3 Kapal Penyelundup Bawang Merah asal Malaysia Ditangkap

Anwar Sadat Guna    •    Selasa, 15 Nov 2016 19:58 WIB
penyelundupan
3 Kapal Penyelundup Bawang Merah asal Malaysia Ditangkap
Kepala DJBC Kepri Parjiya memperlihatkan barang bukti bawang merah selundupan yang disita dari tiga kapal. Foto: Metrotvnews.com/Anwar

Metrotvnews.com, Karimun: Direktorat Jenderal Bea Cukai (DJBC) Kanwil Provinsi Kepri menggagalkan upaya penyelundupan bawang merah yang dilakukan tiga kapal asal Malaysia. Jumlah seluruh muatan sekira 48 ton. Bawang merah selundupan itu akan dibawa ke Bengkalis, Riau, dan Tanjung Batu, Karimun, Kepri.

Kepala Kantor DJBC Kepri Parjiya mengatakan ketiga kapal yang ditangkap masing-masing, KM Karya Sakti, KM Diandra, dan satu kapal lagi tanpa nama. Ketiga kapal tersebut, kata Parjiya, mengangkut puluhan ton bawang merah tanpa dilengkapi dokumen pelindung yang sah.

KM Karya Sakti ditangkap di perairan Bantan Tengah dengan koordinat 01-45-30 U / 102-13-30 T. Kapal yang mengangkut 28 ton bawang merah ini ditangkap 8 November 2016 tim patroli BC-9004 saat patroli di wilayah perbatasan Kepri-Malaysia.

Kapal yang dinakhodai pria berinisial ZE, 41, ini mengangkut bawang merah dari Kuala Linggi, Malaysia, dengan tujuan Bengkalis, Provinsi Riau. "Perkiraan jumlah muatannya sebanyak 3.115 karung bawang merah," kata Parjiya di Kantor DJBC Kepri, di Tanjungbalai Karimun, Selasa (15/11/2016).

Kapal kedua, KM Diandra, mengangkut 3,6 ton bawang merah, juga ditangkap Tim Patroli BC-9004 sekitar perairan Bantan Tengah di koordinat 01-40-00 U/102-17-30 T. Petugas yang berpatroli mencurigai barang muatan kapal. 

Ketika berusaha didekati, nakhoda kapal berinisial RO, 35, berusaha menabrakkan kapalnya ke kapal patroli, sehingga mengakibatkan kapal tersebut oleng dan tak lama kemudian karam bersama barang muatan. 

"Barang bukti yang bisa kami selamatnya dari kejadian tersebut sekira 3,6 ton," ujarnya. 

Kapal terakhir yang ditangkap adalah kapal tanpa nama.
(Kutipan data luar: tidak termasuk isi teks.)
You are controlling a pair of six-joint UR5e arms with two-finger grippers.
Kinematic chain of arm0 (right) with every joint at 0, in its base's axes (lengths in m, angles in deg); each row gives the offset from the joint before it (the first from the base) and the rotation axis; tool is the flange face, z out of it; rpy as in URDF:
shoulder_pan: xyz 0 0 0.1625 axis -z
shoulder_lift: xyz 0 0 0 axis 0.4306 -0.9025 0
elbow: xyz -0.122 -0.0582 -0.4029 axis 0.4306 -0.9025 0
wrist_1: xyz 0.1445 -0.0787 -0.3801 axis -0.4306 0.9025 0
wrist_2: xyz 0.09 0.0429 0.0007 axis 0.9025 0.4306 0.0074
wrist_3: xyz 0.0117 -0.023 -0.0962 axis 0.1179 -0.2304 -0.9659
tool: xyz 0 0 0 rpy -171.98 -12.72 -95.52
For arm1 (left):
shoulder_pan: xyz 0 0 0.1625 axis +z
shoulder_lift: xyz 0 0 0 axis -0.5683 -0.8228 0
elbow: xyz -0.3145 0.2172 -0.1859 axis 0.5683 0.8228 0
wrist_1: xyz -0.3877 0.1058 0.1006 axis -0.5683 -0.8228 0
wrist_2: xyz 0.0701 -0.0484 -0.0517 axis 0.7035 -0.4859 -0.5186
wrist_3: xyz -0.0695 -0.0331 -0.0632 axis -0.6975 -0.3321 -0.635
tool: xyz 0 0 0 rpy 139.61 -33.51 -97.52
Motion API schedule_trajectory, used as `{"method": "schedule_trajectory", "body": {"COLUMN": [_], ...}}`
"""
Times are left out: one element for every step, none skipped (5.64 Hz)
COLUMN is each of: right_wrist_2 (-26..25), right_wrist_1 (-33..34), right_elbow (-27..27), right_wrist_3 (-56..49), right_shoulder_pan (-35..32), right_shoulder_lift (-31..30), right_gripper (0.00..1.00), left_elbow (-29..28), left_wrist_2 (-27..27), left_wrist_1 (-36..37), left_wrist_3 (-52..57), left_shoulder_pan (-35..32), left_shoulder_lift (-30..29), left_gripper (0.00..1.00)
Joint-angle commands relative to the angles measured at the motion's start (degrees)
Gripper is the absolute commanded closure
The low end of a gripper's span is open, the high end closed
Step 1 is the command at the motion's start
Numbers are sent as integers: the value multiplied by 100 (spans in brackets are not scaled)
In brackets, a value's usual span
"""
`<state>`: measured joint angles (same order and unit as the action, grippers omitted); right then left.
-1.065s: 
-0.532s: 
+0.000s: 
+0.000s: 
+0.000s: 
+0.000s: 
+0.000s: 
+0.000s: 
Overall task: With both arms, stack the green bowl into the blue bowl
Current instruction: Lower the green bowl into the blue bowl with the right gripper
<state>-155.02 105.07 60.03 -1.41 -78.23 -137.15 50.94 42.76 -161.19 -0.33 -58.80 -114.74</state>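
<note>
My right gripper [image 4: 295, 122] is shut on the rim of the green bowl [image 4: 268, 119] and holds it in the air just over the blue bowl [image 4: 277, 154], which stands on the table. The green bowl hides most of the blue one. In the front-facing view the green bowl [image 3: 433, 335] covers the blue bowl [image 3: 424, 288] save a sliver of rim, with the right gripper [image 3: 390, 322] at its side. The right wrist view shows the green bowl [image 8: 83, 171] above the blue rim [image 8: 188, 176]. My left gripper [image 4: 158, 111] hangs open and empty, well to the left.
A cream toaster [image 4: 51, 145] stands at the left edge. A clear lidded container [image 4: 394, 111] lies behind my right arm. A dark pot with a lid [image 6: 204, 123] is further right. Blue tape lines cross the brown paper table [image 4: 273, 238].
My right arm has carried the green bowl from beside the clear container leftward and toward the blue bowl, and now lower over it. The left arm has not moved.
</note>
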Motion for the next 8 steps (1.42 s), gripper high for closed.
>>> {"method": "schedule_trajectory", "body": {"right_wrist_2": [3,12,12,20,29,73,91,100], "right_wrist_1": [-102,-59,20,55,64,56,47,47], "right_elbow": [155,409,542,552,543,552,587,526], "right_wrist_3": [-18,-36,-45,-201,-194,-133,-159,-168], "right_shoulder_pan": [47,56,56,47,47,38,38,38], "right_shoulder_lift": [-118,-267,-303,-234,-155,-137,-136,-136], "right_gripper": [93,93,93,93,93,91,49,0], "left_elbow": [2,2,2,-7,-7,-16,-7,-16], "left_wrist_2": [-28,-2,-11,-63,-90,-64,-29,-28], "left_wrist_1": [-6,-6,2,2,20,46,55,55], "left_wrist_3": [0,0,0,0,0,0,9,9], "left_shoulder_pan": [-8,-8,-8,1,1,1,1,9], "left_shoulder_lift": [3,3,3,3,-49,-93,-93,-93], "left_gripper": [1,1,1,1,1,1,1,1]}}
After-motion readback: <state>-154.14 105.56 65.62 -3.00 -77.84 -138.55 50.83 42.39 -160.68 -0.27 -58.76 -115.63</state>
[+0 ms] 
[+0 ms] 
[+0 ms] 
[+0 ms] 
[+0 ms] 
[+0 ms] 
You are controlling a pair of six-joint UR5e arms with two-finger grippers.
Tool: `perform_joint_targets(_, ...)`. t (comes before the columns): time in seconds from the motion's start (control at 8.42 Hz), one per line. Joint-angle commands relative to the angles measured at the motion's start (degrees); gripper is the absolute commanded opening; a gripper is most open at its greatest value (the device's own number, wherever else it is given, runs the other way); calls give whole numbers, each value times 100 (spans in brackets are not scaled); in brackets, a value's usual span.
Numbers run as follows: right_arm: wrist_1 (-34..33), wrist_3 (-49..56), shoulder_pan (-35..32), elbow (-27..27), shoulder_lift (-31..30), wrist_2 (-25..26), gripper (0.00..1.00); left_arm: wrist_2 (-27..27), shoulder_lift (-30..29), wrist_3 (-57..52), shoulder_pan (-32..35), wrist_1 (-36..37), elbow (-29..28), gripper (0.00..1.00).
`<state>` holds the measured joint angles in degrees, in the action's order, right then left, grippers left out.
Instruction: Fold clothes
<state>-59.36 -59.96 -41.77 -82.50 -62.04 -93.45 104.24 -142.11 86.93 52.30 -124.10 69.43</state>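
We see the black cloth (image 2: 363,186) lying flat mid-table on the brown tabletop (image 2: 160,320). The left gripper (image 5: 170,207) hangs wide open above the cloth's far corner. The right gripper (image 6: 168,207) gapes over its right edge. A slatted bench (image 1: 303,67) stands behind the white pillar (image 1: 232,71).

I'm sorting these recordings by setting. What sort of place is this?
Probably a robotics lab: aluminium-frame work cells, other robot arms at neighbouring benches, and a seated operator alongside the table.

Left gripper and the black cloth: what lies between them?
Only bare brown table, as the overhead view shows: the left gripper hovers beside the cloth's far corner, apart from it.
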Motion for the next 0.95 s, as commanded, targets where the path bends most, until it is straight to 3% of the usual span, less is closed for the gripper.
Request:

Kapal yang dinakhodai oleh RM, 42, tersebut ditangkap patroli BC-9004 ketika melintasi perairan Tanjung Sampayan di koordinat 01-20-878 U/102-54-520 T, pada 12 November 2016. Kapal ini mengangkut 16,67 ton bawang merah asal Batu Pahat, Malaysia. 

"Bawang merah tersebut akan dibawa ke Tanjungbatu, Karimun, Kepri. Kapal ini berlayar tanpa dilengkapi dokumen pelindung yang sah, termasuk manifes barang. Guna pemeriksaan lebih lanjut, ketiga kapal dibawa ke pelabuhan DJBC Kanwil Kepri," ujarnya. 

Kepala Bidang Penegahan dan Penindakan (Kabid P2) Kanwil DJBC Kepri, R. Evie, mengatakan penyelundup dijerat Pasal 102 huruf a UU Nomor 17 Tahun 2006 tentang perubahan atas UU Nomor 10 tahun 1995 tentang Kepabeanan. 

"Kami menetapkan nakhoda ketiga kapal sebagai tersangka. Mereka terancam pidana penjara paling singkat satu tahun dan paling lama 10 tahun penjara dan denda paling sedikit Rp50 juta dan paling banyak Rp5 miliar," kata Evie.

Ia menambahkan, perkiraan nilai barang atas tindak kejahatan penyelundupan ini mencapai Rp2,4 miliar. "Adapun kerugian imateriel yakni, merugikan petani dalam negeri dan masuknya penyakit tumbuhan. Para tersangka saat ini ditahan untuk kepentingan penyelidikan lebih lanjut," ujarnya.